> Try it: When you reach the line with "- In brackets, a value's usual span" in the data below, begin printing lines exactly, and stop once the line with "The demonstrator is" has been printed.

> Exercise input:

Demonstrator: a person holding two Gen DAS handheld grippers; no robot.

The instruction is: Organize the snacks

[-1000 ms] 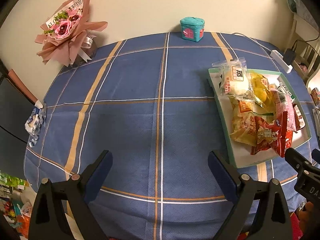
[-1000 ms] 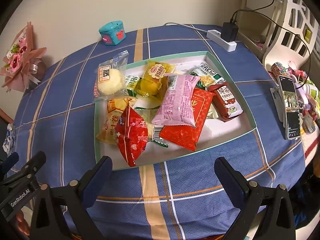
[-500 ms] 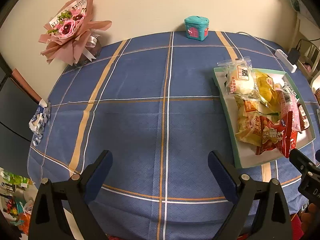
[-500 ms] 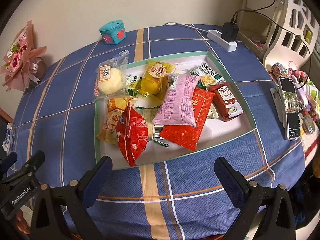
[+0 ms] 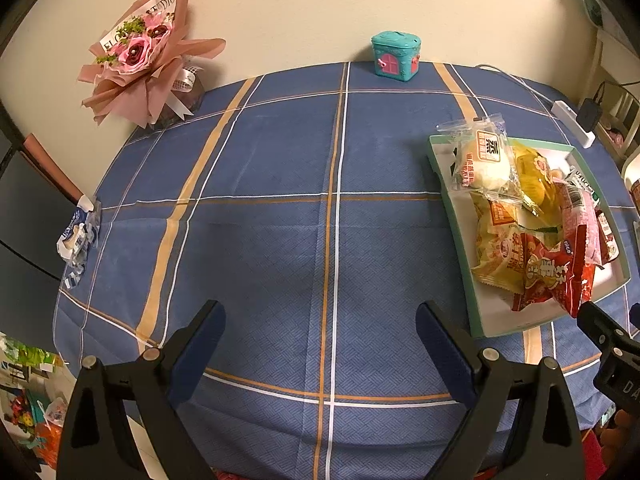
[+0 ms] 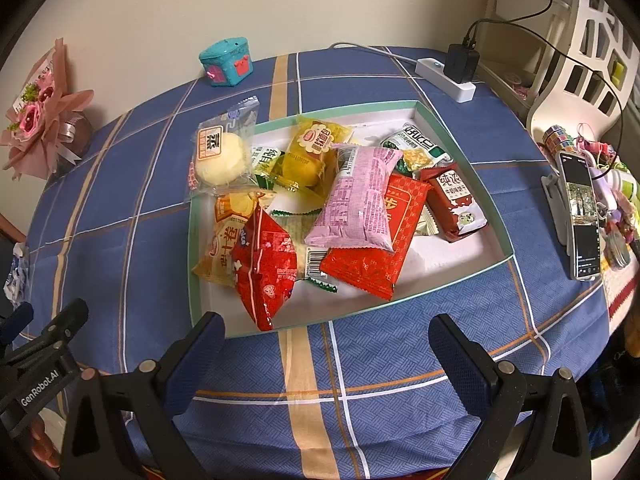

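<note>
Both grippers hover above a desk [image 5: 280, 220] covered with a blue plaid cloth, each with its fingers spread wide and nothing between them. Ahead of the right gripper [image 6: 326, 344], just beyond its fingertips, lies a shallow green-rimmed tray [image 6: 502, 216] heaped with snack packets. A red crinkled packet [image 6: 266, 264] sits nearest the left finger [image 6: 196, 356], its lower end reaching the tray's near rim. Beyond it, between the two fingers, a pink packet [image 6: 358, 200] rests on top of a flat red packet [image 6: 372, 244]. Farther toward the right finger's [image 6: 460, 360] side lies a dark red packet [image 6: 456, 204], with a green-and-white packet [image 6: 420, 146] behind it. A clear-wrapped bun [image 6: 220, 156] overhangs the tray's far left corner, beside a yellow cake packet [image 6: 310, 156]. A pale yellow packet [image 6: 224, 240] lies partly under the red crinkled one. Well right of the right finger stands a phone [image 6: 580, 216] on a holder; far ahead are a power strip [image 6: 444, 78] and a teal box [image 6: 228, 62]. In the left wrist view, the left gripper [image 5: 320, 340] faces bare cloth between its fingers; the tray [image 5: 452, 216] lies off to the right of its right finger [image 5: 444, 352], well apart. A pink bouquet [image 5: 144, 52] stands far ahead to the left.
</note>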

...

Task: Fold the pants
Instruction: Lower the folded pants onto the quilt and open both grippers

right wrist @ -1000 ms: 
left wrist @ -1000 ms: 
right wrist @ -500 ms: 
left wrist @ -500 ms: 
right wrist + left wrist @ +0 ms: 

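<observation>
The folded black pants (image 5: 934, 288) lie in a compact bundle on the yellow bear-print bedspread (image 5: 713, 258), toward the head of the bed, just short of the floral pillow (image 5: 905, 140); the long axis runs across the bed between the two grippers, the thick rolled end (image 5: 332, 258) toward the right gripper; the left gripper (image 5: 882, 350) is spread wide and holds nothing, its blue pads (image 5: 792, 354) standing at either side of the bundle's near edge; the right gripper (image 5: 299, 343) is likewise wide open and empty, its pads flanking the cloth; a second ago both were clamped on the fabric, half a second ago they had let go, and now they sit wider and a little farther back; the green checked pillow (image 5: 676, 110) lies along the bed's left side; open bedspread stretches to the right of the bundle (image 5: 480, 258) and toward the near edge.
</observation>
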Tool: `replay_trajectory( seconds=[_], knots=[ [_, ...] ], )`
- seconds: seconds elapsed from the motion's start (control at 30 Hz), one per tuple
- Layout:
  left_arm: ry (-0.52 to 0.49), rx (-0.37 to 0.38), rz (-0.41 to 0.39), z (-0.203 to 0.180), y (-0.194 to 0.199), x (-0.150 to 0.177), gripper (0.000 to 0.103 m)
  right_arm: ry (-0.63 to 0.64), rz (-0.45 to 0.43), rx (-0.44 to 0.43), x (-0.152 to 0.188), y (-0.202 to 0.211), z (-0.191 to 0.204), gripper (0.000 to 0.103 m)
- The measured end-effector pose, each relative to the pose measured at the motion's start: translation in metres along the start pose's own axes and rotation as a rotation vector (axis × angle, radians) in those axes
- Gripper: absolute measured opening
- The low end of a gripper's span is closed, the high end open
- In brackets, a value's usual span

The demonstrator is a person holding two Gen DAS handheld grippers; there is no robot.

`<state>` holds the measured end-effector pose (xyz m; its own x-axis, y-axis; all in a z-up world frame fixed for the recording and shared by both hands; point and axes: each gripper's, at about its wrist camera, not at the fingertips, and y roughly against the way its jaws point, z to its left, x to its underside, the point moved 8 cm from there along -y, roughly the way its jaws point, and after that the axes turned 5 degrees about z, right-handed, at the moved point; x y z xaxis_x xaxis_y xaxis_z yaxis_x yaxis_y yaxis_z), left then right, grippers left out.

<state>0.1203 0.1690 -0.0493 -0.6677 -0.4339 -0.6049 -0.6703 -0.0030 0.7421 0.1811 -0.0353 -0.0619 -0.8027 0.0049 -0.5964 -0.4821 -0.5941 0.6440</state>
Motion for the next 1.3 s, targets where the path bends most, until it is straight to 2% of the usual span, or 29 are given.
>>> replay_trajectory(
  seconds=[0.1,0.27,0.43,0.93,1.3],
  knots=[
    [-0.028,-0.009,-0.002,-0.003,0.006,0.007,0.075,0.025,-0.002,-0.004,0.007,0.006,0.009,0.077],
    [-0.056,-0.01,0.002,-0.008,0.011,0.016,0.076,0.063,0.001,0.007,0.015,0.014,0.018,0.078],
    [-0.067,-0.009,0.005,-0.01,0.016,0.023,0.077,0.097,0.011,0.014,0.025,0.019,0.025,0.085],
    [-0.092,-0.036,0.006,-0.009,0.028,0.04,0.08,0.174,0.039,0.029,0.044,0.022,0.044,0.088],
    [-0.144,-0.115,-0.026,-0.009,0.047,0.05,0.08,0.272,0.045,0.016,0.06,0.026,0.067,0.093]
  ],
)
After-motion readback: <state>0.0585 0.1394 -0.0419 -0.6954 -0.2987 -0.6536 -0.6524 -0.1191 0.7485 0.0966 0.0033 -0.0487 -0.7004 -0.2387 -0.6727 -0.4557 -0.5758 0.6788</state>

> Answer below:
- In brackets, a value's usual span

The demonstrator is a person holding two Gen DAS handheld grippers; there is no robot.

This response is complete, and nothing else is pending.